1. In the same folder double click the IAD_processing.m file to launch Matlab. In the editor window click run and the GUI should appear as a separate window.
2. Input parameters
   • Enter g (anisotropy), Thickness (in mm) and Index (n). For these silicone phantoms, g is assumed to be 0.9 and n is 1.43.
   • Data processing step size: Prahl’s IAD code has extensively considered a wide variety of experimental non-idealities and means to identify and compensate for them. As a result, there is an additional layer of minimization (based on Monte Carlo) to ensure that the optical properties determined from IAD will also account for the physical realities of the measurement (e.g. light losses outside of the integrating sphere, etc). This increases the processing time dramatically.
     1. Setting the data processing step size reduces the number of spectral data points (running only every nth data point collected) to reduce the computational burden of the code.

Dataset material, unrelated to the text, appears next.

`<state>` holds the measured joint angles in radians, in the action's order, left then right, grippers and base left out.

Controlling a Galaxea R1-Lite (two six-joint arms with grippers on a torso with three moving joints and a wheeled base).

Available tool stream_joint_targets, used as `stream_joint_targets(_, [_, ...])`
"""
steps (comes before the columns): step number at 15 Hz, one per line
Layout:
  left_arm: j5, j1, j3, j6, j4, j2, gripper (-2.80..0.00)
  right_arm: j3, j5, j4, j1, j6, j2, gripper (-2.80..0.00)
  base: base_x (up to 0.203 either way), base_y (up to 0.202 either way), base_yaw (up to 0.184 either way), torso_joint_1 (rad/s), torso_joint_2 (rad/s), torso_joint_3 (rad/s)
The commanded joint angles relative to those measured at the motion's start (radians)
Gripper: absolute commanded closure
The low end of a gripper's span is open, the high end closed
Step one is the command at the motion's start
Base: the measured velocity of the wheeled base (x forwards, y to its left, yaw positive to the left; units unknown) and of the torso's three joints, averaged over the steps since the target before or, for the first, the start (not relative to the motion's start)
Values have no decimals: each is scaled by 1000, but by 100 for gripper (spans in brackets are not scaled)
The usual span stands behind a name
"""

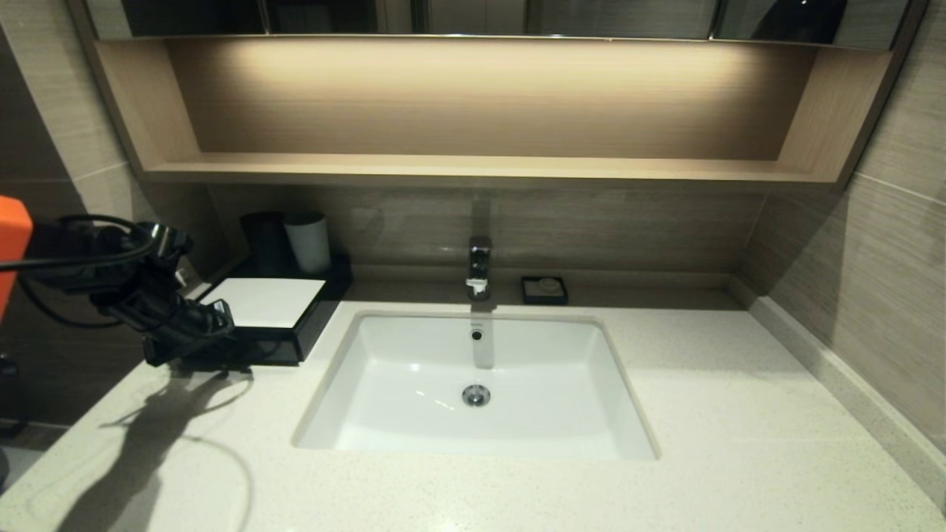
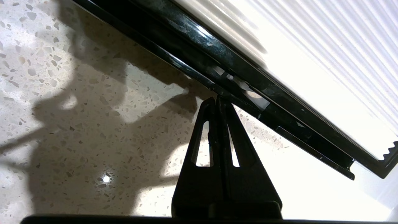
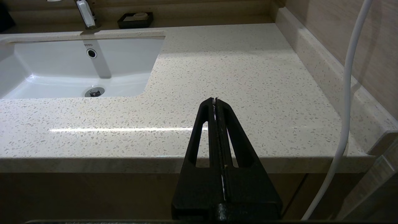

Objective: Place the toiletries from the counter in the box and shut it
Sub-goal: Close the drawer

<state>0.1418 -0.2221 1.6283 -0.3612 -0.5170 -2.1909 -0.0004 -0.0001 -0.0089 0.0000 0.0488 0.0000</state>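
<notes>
The box (image 1: 266, 303), flat and black with a white top panel, stands at the back left of the counter (image 1: 702, 384). My left gripper (image 1: 216, 336) is shut and empty. Its tips (image 2: 216, 99) rest against the lower edge of the box's black front (image 2: 217, 53), beside the notch pull (image 2: 255, 97). No toiletries show in any view. My right gripper (image 3: 215, 99) is shut with nothing in it, parked low off the counter's front edge (image 3: 124, 165) on the right side, outside the head view.
A black cup (image 1: 264, 240) and a white cup (image 1: 308, 240) stand behind the box. The white sunken basin (image 1: 414, 414) and faucet (image 1: 479, 266) fill the middle. A small black dish (image 1: 544, 290) sits at the back. A white cable (image 3: 348, 93) hangs beside my right gripper.
</notes>
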Motion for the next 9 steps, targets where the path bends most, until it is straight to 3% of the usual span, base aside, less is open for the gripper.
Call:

        • There are 600 data points saved in the BWtek system (a step size of 10 should only take a few minutes to run)
        • There are >2000 data points saved in the SSI system (a step size of 50 should only take a few minutes to run)
3. There are 3 list boxes, one for the raw reflectance, transmittance and sphere calibration measurements respectively.
   • Clicking the Select directory button will let you choose the data folder that contains all your measurement data, clicking the highlighted text in one of the 3 list boxes will populate them with the filenames in this data directory
   • Selected (by clicking) the appropriate measurement from the list for each measurement type
4. Click the “Calculate” button and keep your fingers crossed
   • The above figure will plot the Calibrated Reflectance and Transmittance Spectra
   • You can monitor the progress from the inverse solver in the command window of Matlab as it calculates the optical properties wavelength by wavelength
   • Up on completion, the figure to the right will plot the calculated optical properties …
5. Questions
   • From your sensitivity analysis in the simulated data section, can you infer where the most likely source of error may have come? (are these sample or instrumentation related?)
   • and if so, what would you change to either verify and/or minimize this error?
   • Do you ever want to see an integrating sphere in your life …ever again?